July 7th, 2010

How we test the compiler performance

The C++ back-end team is very conscious of the performance of our product.  Today I will present to you an overview of how we define “performance of our product” and the way we measure it.  Along the way I hope to introduce you to some new ideas that you can use to test your product’s performance as well. You can read Alex Thaman’s blog post on “How we test the compiler backend” for some background on compiler testing.  Additionally, you can read Asmaa Taha’s blog post on VCBench, our performance test automation system.

 

Questions before answers

Some of the questions that you should answer before you start measuring the performance of your product are:

·         What features of my product will customers need to be performant?

·         What scenarios can I run to reliably measure performance?

·         What metrics can I measure that will produce actionable results?

·         How can I execute the tests to minimize variability?

Picking what features to measure

Understanding customer needs is the first step towards figuring out what feature areas they will need to be performant.  Some of the avenues that we identify performance scenarios through are:

·         Conversations with customers through conferences, meetings, surveys, blogs, etc.

·         Connect bugs reported by you (a lot of attention given to connect bugs)

·         Feedback from internal Microsoft teams

·         Common historical performance bug reports

 

Based on this data we break down performance of the Visual C++ compiler into three areas:

·         Compiler Throughput – seconds to compile a set of sources with a set of compiler parameters

    o   Especially important for customers who have to wait for builds to finish

·         Generated Code Quality – seconds to run generated executable with a fixed workload

    o   Especially important for technical computing, graphics, gaming and other performance intensive applications

·         Generated Code Size – number of bytes in the executable section(s) of the binary

    o   Especially important for applications that need to run on less memory

 

When deciding whether or not to add an optimization algorithm we look at the impact to these three areas on a number of benchmarks.  In a perfect world the Visual C++ compiler could take infinite time to compile and generate the perfect binary.  Realistically we make tradeoffs to generate the most optimized binary possible in a reasonable amount of time.  We try to make sure that the optimization algorithms that we use have an appropriate compilation time cost to code quality & code size benefit ratio.
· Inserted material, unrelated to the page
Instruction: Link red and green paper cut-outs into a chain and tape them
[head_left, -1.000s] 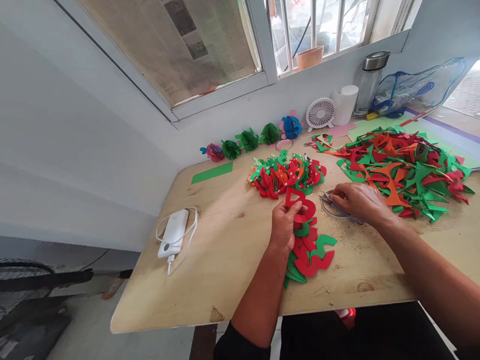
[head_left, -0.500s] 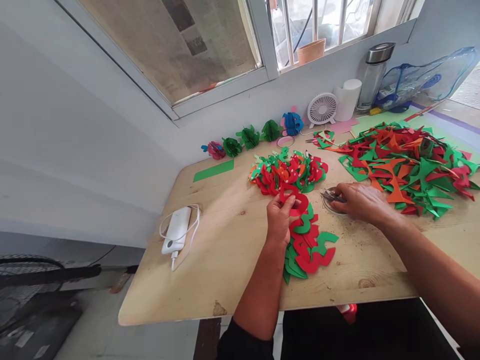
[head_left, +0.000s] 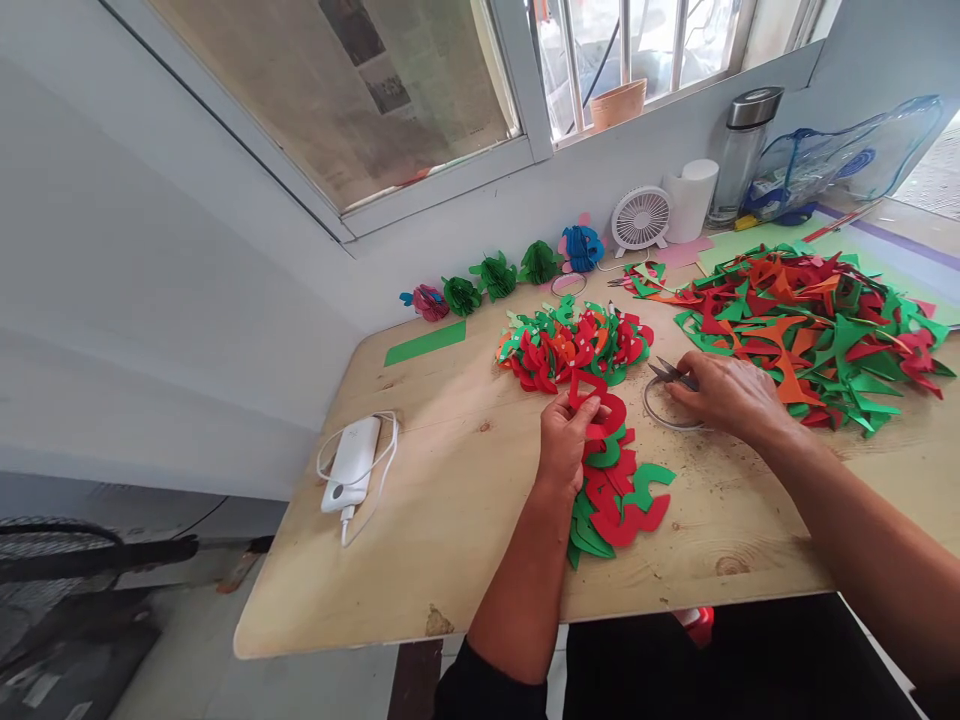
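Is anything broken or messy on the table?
Yes, a little. The wooden table has a rough brown patch at its near edge, where the smooth top looks damaged. Tiny specks lie scattered near the right hand, like spilled crumbs; I can't tell what they are.

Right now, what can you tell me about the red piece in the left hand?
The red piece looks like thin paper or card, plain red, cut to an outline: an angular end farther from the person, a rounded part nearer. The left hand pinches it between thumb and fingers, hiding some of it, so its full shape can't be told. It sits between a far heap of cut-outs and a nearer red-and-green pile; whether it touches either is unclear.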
What scenarios do we run/what metrics do we measure?

Results for correctness tests are easy to report — pass or fail and in the case of fail give enough information about what failed to dig into the issue.  Performance tests are trickier.  Instead of a black or white pass/fail, you have “we’re fairly sure there is no appreciable change”, “we’re fairly sure there is a significant change”, or “there is too much variation to tell whether something changed”.  To make matters worse, some areas of performance are changing while others are not; some are improving and some are regressing.  On one extreme you can report thousands of different metrics for each tiny part of the performance that can change.  This will drown your developers in numbers so that it takes them forever to interpret them.  On the other extreme if you report too few numbers or the wrong numbers you will be hiding important changes and therefore missing regressions.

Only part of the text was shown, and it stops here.